Yesterday was Valentine’s Day, and if you follow as many health policy enthusiasts as I do, your Twitter feed was filled with witty #healthpolicyvalentines. One recurring #healthpolicyvalentines theme was medical expenses, such as these tweets:
While these tweets are humorous, they don’t say much about the impact of high-deductibles and co-pays on family budgets.
Almost 750,000 (14 percent) Coloradans reported struggling to pay medical bills in 2017. This is a lot of people, but the percentage has steadily decreased from 2009 when 21.9 percent of people reported struggling to pay their medical bills.
The CHAS dives deeper to ask what spending adjustments these people made so they could pay their medical bills, such as taking out a loan, saving less or taking out of savings, or filing for bankruptcy.
One in seventeen (5.4 percent) people encountering problems paying medical bills report declaring bankruptcy in 2017. Data collected in 2013 showed one of nine (11.1 percent) people reported declaring bankruptcy because of medical bills (2013 was the first year the CHAS asked about medical bankruptcies).
Put another way, more than 100,000 Coloradans declared bankruptcy because of medical debt in 2013. After the Affordable Care Act (ACA) took effect in 2014, that number dropped to about 45,000 in 2015 and held steady in 2017, according to the CHAS.
This trend holds for people who are insured by Child Health Plan Plus, Medicaid, Medicare and private insurance.
The downward trend in the number of people declaring bankruptcy due to medical bills suggests that expansive health policy changes made in 2014 through the ACA may be helping limit extreme medical expenses people face.
The ACA provided subsidies to help families pay for health insurance, removed limits on pre-existing conditions and introduced the individual mandate.

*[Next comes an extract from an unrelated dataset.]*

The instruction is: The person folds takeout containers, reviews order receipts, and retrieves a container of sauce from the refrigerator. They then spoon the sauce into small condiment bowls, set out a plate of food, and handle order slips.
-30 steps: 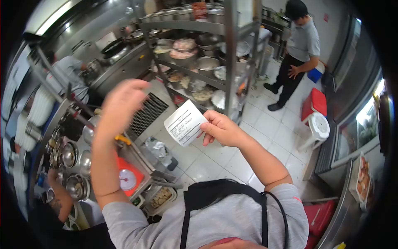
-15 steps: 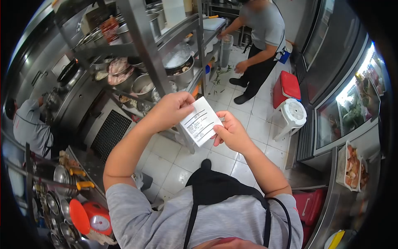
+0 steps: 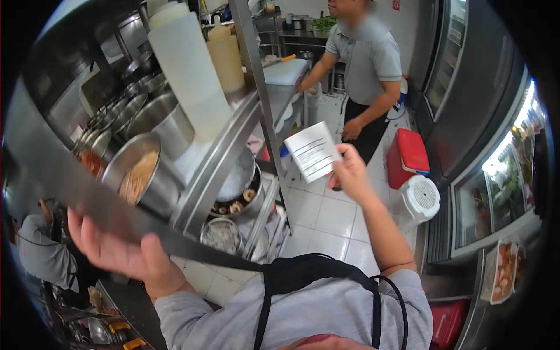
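My right hand (image 3: pixel 354 177) pinches a white printed order slip (image 3: pixel 313 153) by its right edge, with dark lines of text showing on it. Off to the left, my left hand (image 3: pixel 119 251) is open, palm up and fingers apart, right beside the steel shelf post (image 3: pixel 140 219); I cannot tell whether it touches the post. On the shelf behind that post stand a metal pot with light brown contents (image 3: pixel 140 175) and a tall white plastic bottle (image 3: pixel 189 73). Below are a pot of dark liquid with pieces in it (image 3: pixel 236 201) and a metal bowl (image 3: pixel 221 235).
A co-worker (image 3: pixel 367 64) stands ahead by a counter with a white cutting board (image 3: pixel 286 71). On the right are a red cooler (image 3: pixel 406 157), a white stool (image 3: pixel 421 198) and a lit glass-door fridge (image 3: pixel 496 175). Another person (image 3: pixel 46 251) bends at far left.
My left hand has let go of the slip and swung left to the shelf post. The right hand keeps the slip, now higher. My view is closer to the shelf, and the co-worker stands more upright.
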Motion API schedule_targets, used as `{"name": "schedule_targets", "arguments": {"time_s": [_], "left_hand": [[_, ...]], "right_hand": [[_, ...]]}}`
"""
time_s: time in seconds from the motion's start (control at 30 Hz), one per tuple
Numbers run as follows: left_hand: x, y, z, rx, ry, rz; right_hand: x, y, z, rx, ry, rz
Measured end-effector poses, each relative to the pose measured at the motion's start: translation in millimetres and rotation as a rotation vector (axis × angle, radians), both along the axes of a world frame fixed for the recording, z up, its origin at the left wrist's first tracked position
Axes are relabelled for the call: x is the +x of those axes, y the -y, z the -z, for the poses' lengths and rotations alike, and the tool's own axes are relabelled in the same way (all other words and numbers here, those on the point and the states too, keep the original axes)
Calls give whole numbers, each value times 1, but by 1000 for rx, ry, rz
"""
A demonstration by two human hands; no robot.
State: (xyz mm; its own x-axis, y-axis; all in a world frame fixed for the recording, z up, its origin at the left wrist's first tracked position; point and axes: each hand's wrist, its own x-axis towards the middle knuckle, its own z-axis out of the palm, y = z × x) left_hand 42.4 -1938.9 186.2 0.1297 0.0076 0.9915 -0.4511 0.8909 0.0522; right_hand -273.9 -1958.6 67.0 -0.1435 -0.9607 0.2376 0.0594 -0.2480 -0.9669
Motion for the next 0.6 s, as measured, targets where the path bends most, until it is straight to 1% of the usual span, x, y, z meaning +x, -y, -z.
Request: {"name": "schedule_targets", "arguments": {"time_s": [0.03,0.07,0.1,0.13,0.17,0.23,0.3,0.33,0.37,0.4,0.43,0.5,0.53,0.57,0.6], "left_hand": [[-3,2,-1,-21,-33,-42],[-5,0,-1,-15,-79,-141],[-12,6,-1,-58,-167,-147],[-5,10,3,-85,-189,-160],[11,10,9,-117,-47,-273],[18,8,11,-98,1,-319],[6,5,5,2,-73,-463],[7,1,5,55,-34,-607],[19,-9,6,126,96,-753],[33,-14,12,177,-14,-736],[26,-13,15,203,-144,-760],[14,-11,15,259,-288,-711],[8,-10,16,280,-360,-681],[5,-9,18,282,-425,-664],[3,-10,22,282,-487,-645]], "right_hand": [[-22,24,0,-15,-8,27],[-40,47,-5,-29,-18,71],[-56,72,-13,-37,43,94],[-68,98,-25,-45,47,111],[-80,125,-37,-52,49,126],[-101,197,-52,-165,68,89],[-106,268,-75,-268,117,35],[-105,304,-91,-263,83,51],[-103,341,-105,-302,94,8],[-92,370,-123,-301,120,3],[-68,427,-156,-349,185,-112],[-35,480,-188,-415,229,-224],[-17,493,-207,-436,268,-322],[4,503,-225,-473,208,-282],[27,525,-240,-551,236,-371]]}}
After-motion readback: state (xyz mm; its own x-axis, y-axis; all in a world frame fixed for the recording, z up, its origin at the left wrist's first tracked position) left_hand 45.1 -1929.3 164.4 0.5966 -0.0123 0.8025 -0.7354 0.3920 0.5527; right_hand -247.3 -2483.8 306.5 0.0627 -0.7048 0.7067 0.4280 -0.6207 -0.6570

Also in 2014, Colorado used ACA funding to expand access to Medicaid, which enabled more low-income people to get health insurance.
Though fewer people report declaring bankruptcy due to medical bills, we have not seen a decrease for other financial actions such as taking on credit card debt.
This suggests that some Coloradans are still having problems paying medical bills, but health policy changes may have reduced the extreme medical bills that lead to bankruptcy.